On Thursday, 11 Democrats voted with Republicans to start debate. Thirty-three voted no but among them were the leaders who engineered their surrender after a battle lasting less than 24 hours, as well as a few free-trader types such as Booker. TPP backers can now tell the base they tried to stop it, just as opponents can tell donors it was all just a game. What any of them really believes, no one can say.
No one can say what Hillary Clinton believes either but if she’s against the treaty she’s had a conversion experience more profound than the one that turned those 10 senators around. NPR’s Tamara Keith says that since announcing her campaign Clinton has answered 13 questions from reporters. Most were of the ‘how do you like Iowa?’ type. NBC’s Andrea Mitchell got one in on trade. Here’s Clinton’s reply:
"Well, any trade deal has to produce jobs, and raise wages, and increase prosperity and protect our security. And we have to do our part in making sure we have the capabilities and the skills to be competitive.”
Okay, then. Pundits say she feels pressure on the issue but it’s hard to see who’s applying it. Because our politics let her vanish into social media and encounters with ‘everyday Americans,’ it can’t be the press. Labor sounds off but for six years AFL-CIO president Richard Trumka has been a staunch Obama defender and Clinton knows that as hard as labor fought NAFTA, it fought harder to elect its biggest backer, her husband Bill. Her supporters ask nothing of her. Oddly, neither do her opponents. I don’t know what Bernie Sanders has been up to lately, but the time to challenge Hillary to debate the TPP is right now.
The one Democrat whose views we can be sure of is Obama. He still thinks more trade and faster growth can fix what ails us. In 2008 he vowed to clean up politics, raise the minimum wage, pass a public option and save millions of homeowners from going under but I doubt he thought about it enough to know if he meant it. It turns out he isn’t an economic populist or even a political reformer. If he opposed this deal he could get something for it, but he wants it as much as any Republican.
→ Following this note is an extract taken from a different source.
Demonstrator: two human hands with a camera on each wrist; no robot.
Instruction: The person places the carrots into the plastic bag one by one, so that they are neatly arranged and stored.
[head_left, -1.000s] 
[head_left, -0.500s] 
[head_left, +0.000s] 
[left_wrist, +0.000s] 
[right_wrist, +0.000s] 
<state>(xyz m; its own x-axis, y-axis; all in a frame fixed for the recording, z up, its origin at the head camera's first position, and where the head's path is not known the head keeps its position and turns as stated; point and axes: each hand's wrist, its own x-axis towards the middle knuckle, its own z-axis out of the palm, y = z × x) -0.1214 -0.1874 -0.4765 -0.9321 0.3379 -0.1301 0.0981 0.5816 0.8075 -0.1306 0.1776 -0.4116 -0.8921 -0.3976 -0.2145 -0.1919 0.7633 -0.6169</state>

Everything Obama thinks about this trade deal is wrong. It’s not just that it can’t fix problems of jobless growth, wage stagnation and income inequality. It causes them to grow worse. The supranational investor/state system it puts in place kills political and economic democracy. Obama says it will “level the playing field” but what it will level is everything small or new, big being synonymous with old.
Hardest to explain is the relative silence of progressives. Sovereignty, states’ rights and separation of powers are key issues to Republicans, but economic populism is the very DNA of Democrats. Their leaders are heirs to Jefferson, Jackson, Bryan and Roosevelt. When they abandon working families to align with corporate elites it’s tantamount to Republicans abandoning their base on guns, taxes and abortion. Imagine the outcry of the Tea Party and the speed with which it would primary every defector. Will even one Democrat be primaried over the TPP? Labor says it is disappointed by Democrats, but one wonders if it has a bottom line.
When Obama was coming up, no Democrat was taken seriously by the elites unless he or she embraced globalization and snickered discreetly at liberals and labor. That’s changing, but not fast enough. Absent an independent progressive movement to put real pressure on politicians, change never comes fast enough. It’s an awful price to pay, but perhaps this latest outrage will spark one.